Although patient-sourced cardiac stem cells repair damaged myocardium, the extent to which medical co-morbidities influence cardiac-derived cell products is uncertain. Therefore, we investigated the influence of atherosclerotic risk factors on the regenerative performance of human cardiac explant-derived cells (EDCs).

Methods

In this study, the Long Term Stratification for survivors of acute coronary syndromes model was used to quantify the burden of cardiovascular risk factors within a group of patients with established atherosclerosis. EDCs were cultured from human atrial appendages and injected into immunodeficient mice 7 days post-left coronary ligation. Cytokine arrays and enzyme linked immunoassays were used to determine the release of cytokines by EDCs in vitro, and echocardiography was used to determine regenerative capabilities in vivo.

Results

EDCs sourced from patients with more cardiovascular risk factors demonstrated a negative correlation with production of pro-healing cytokines (such as stromal cell derived factor 1α) and exosomes which had negative effects on the promotion of angiogenesis and chemotaxis.

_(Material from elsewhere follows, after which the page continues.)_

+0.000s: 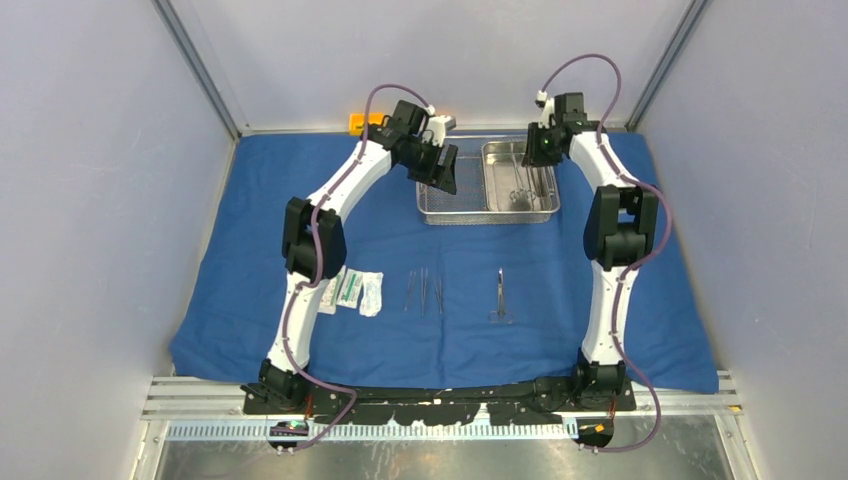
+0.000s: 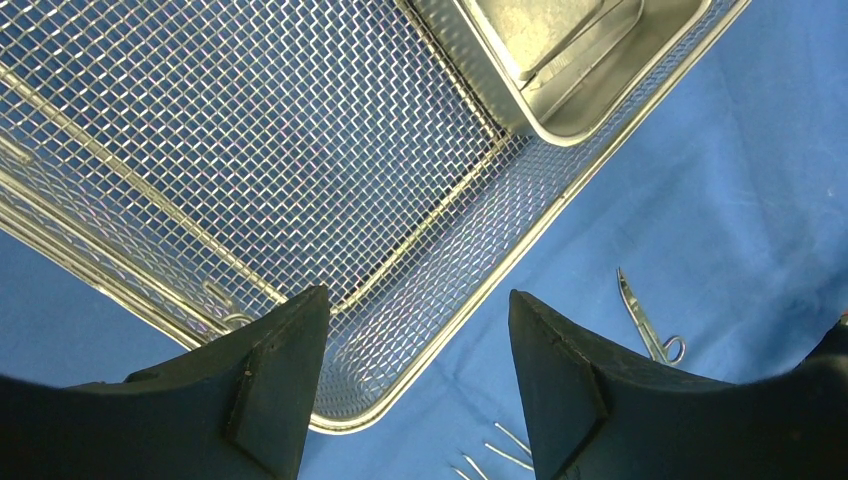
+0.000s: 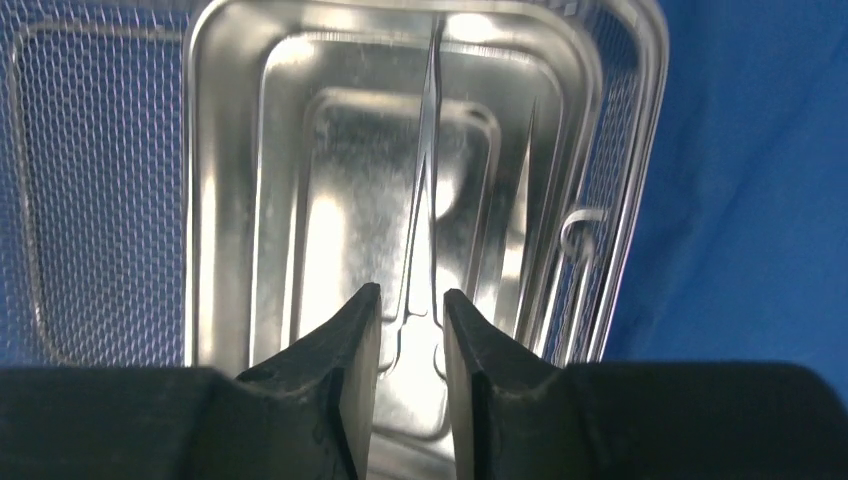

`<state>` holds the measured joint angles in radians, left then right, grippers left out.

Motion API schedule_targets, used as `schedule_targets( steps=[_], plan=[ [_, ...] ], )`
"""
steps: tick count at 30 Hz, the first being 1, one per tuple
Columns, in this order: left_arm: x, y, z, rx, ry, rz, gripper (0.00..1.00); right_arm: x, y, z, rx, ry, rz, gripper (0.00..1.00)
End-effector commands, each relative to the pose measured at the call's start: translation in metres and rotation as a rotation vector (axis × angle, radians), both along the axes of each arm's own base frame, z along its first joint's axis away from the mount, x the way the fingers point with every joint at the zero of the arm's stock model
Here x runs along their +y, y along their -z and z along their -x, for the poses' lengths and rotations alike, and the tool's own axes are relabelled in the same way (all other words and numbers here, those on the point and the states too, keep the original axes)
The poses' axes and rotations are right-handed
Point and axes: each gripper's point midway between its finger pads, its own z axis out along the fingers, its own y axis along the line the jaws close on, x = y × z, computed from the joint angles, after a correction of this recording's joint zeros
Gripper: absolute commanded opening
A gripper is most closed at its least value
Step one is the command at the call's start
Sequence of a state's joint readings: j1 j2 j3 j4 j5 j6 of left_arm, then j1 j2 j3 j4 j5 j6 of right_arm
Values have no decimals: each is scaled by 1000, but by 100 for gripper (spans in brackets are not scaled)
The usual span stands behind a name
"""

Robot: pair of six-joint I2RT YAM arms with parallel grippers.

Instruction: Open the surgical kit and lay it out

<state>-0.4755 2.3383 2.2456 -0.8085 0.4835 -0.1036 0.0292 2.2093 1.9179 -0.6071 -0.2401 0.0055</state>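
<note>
The blue cloth wrap [image 1: 250, 300] lies spread over the table. At its far side stands the mesh basket [image 1: 448, 205], with the steel tray [image 1: 495, 160] in its right half. My right gripper [image 3: 412, 292] hovers over the tray [image 3: 230, 200], jaws narrowly open, a thin steel instrument [image 3: 425, 180] lying on the tray floor below the gap. My left gripper [image 2: 420, 300] hangs wide open and empty over the basket's [image 2: 250, 150] near corner. On the cloth lie forceps [image 1: 423, 290], scissors [image 1: 500, 297] and white-green packets [image 1: 357, 290].
Small orange blocks [image 1: 358, 123] sit at the back edge beyond the cloth, behind the left arm. Grey walls close in the table on both sides and at the back. The left arm's elbow [image 1: 312, 240] overhangs the packets' left end.
</note>
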Motion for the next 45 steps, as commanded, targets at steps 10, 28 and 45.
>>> schedule_targets(
  steps=[10, 28, 45],
  plan=[
    [-9, -15, -10, -21, -2, 64, 68, 16, 30, -68, -50, 33, 57, 44],
    [-9, -11, -10, -12, -2, 58, 68, 11, 58, -81, -30, 82, 208, 31],
    [-7, -8, -12, -5, -9, 65, 68, 2, 85, -76, 22, 33, 281, 15]
  ],
)
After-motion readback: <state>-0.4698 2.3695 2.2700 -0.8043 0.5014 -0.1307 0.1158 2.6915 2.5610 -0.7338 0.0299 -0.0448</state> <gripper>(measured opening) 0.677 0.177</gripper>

Reductions in exosomes and pro-healing cytokines with accumulating medical co-morbidities were associated with increases in production of the pro-inflammatory cytokine interleukin-6 (IL-6) by EDCs. Increased patient co-morbidities were also correlated with significant attenuation in improvements of left ventricular ejection fraction.

Conclusions

The regenerative performance of the earliest precursor cell population cultured from human explant tissue declines with accumulating medical co-morbidities. This effect is associated with diminished production of pro-cardiogenic cytokines and exosomes while IL-6 is markedly increased. Predictors of cardiac events demonstrated a lower capacity to support angiogenesis and repair injured myocardium in a mouse model of myocardial infarction.

Electronic supplementary material

The online version of this article (doi:10.1186/s13287-016-0321-4) contains supplementary material, which is available to authorized users.

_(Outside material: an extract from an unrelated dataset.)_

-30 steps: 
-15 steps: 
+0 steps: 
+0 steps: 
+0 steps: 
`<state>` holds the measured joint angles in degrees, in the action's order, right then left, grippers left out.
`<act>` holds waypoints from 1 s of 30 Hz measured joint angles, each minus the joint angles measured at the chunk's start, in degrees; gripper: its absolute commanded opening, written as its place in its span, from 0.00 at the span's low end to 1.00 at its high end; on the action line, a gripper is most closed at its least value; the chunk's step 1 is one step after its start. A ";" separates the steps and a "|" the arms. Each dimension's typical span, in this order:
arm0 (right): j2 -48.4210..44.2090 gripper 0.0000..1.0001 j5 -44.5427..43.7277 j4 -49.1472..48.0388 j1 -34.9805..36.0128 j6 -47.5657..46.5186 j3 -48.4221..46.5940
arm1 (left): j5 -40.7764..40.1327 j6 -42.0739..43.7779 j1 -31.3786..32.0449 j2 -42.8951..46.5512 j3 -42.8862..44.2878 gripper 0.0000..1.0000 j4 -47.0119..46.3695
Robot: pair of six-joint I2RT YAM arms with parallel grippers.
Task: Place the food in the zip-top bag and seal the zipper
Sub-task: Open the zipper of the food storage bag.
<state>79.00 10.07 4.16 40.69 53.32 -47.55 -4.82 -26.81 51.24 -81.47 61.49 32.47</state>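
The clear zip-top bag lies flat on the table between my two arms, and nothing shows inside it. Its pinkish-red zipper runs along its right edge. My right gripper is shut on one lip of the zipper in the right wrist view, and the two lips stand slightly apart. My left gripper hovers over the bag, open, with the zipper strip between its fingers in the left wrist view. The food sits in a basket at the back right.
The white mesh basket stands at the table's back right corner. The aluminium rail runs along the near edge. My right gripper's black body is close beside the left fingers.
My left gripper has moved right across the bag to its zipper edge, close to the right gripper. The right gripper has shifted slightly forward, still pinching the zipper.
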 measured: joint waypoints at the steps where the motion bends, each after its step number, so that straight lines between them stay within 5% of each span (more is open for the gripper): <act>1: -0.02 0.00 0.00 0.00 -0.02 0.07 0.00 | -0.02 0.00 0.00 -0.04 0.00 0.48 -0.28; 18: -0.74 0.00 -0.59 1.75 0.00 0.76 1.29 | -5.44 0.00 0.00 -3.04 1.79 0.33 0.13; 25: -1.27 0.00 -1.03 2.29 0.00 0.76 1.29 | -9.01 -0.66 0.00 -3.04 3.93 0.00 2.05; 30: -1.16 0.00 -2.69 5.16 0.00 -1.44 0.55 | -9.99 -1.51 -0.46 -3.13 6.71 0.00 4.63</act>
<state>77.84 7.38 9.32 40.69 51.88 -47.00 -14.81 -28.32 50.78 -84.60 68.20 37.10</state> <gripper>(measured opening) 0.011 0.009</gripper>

Keywords: Stem cell, Heart failure, Cell transplantation, Cytokine

Background

A decade of progress towards understanding cardiac stem cell mediated repair of damaged myocardium has borne fruit with the recent completion of two phase 1 clinical trials [1, 2]. Despite this promise, significant hurdles remain before cardiac-derived cell therapy can be effectively translated to the clinic. One of the most significant barriers to this technology surrounds the effect of patient comorbidities on the regenerative capacity of ex vivo stem cells cultured directly from patient tissue specimens– the very same individuals who will likely require this therapy in the future. In other organ stem cells, increasing chronological age and co-morbidities have been shown to inhibit performance but the degree to which this translates to first generation cardiac stem cell products remains poorly defined [3].

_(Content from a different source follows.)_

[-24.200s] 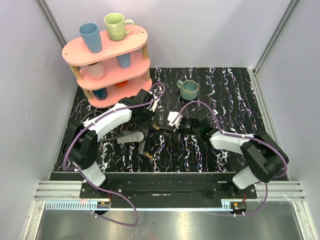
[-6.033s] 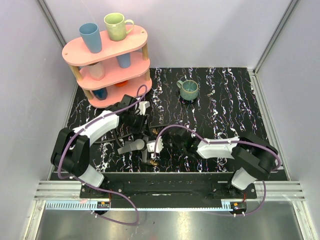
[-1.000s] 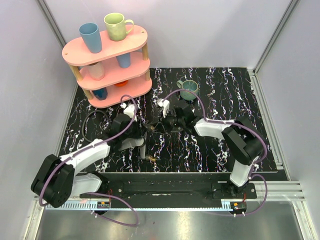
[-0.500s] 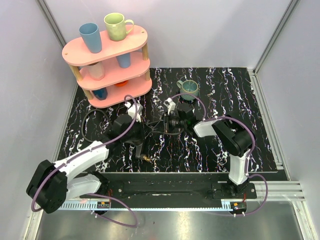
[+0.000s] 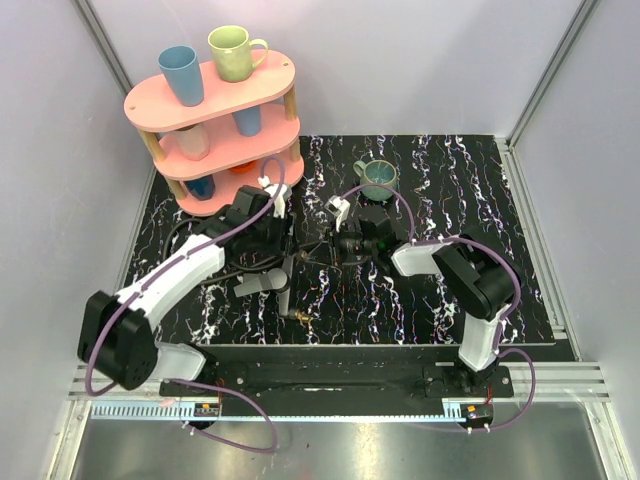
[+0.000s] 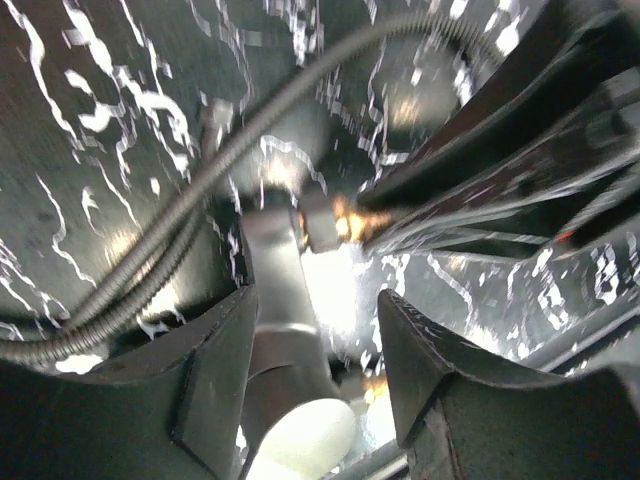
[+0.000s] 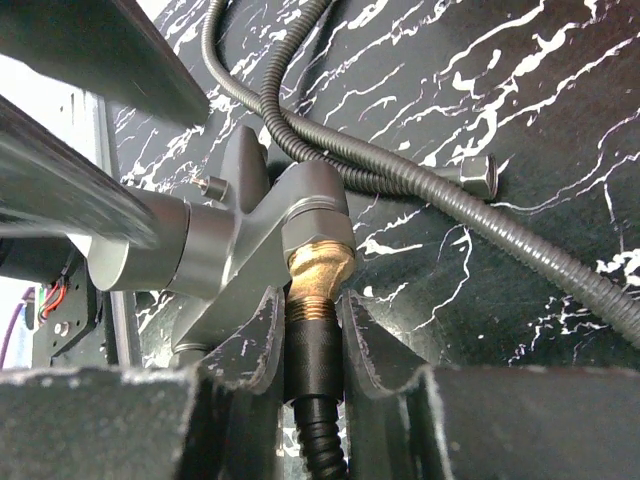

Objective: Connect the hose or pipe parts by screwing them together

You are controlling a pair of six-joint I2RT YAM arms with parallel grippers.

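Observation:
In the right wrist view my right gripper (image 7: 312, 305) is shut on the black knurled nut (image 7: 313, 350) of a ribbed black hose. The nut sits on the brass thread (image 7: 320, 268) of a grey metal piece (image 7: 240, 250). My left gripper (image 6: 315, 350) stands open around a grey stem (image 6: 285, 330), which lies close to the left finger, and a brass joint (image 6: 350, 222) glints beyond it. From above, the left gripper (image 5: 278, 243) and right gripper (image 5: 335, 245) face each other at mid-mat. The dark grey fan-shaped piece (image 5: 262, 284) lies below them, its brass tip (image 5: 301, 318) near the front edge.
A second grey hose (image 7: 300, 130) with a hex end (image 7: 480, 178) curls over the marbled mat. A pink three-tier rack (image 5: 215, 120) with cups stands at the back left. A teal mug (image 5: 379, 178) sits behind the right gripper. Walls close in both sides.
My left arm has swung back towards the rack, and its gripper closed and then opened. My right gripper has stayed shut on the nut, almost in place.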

The initial publication describing the culture of ex vivo proliferated cardiac stem cells focused primarily on cells cultured from tissue donated by post-transplant patients [4]. Although cells from the right ventricular apex of these immunosuppressed patients did not differ in crude measures of cell growth and myocardial repair/salvage, several recent publications using tissue samples sourced from non-transplant patients hint that the regenerative performance of cardiac derived cell products may be impaired by patient co-morbidities [58]. Unfortunately, these studies examined only crude surrogate endpoints (such as cell culture numbers and proliferation), without reference to actual myocardial repair or the potential mechanisms underlying cell-mediated cardiac repair. Recently, we demonstrated that hyperglycemia may have profound effects on the regenerative performance of cardiac stem cells which prompted us to explore the influence of other comorbidities [9].

Therefore, we investigated the influence of cardiac risk factors on the functional activity of human cardiac explant derived cells (EDCs). By focusing upon the primary outgrowth from plated cardiac samples, we elected to characterize the common early cell product used in clinical trials before antigenic sub-selection (i.e., c-Kit + cells) [10] or prolonged cell culture (i.e., cardiosphere-derived cells) [4]. Previous work has shown this early cell product provides equivalent regenerative potency while demonstrating a thousand-fold superior capacity to adopt a cardiac lineage, making EDCs the ideal cell product to investigate patient dependent effects while minimizing ex vivo culture induced artefacts [6, 9, 1113]. Our overall hypothesis is that accumulating medical comorbidities reduce the regenerative performance of EDCs by altering the paracrine signature of these cells, which accounts for gains seen after intra-myocardial injection.

Methods

Patients and cell culture

Human EDCs and circulating angiogenic cells (CACs) were cultured from atrial appendages and blood samples donated by patients undergoing clinically-indicated cardiac procedures after informed consent under a protocol approved by the University of Ottawa Heart Institute Research Ethics Board [1214]. Inclusion criteria for tissue donors selected patients between the ages of 18 and 80 who required cardiac surgery for coronary artery bypass grafting and/or valve surgery. Exclusion criteria included chronic infectious diseases (human immunodeficiency virus, hepatitis), pregnant women or active sepsis. EDCs were cultured as described previously [12, 13]. Briefly, human atrial appendages were minced, enzymatically digested and plated on fibronectin-coated dishes within cardiac explant media [Iscove’s Modified Dulbecco’s Medium (Life Technologies), 20 % fetal bovine serum (Life Technologies), 100 U/ml penicillin G, 100 ug/ml streptomycin (Life Technologies), 2 mmol/L L-glutamine (Life Technologies) and 0.1 mmol/L 2-mercaptoethanol (Life Technologies)]. EDCs were enzymatically harvested (0.05 % trypsin; Life Technologies) every 7–10 days up to three times from the same tissue sample for direct experimentation (maximal total explant culture time of 30 days). For consistency, harvests were allocated to specific experiments (i.e., Harvest 1 EDCs– survival/apoptosis experiments, harvest 2 EDCs– cell transplantation into mice and harvest 3 EDCs– generation of conditioned media). EDC conditioned media was obtained after 48 hours of culture in hypoxic (1 % oxygen) low serum (1 % serum) conditions to simulate ischemic myocardium. Cells were seeded at approximately 80 % confluency (150,000 cells per well of a six-well plate) in 2 ml of low serum media. After media collection, cells were harvested and protein lysate was obtained using radioimmunoprecipitation assay buffer (Sigma-Aldrich). Protein concentrations were measured using a Bradford assay and used to normalize results of downstream applications.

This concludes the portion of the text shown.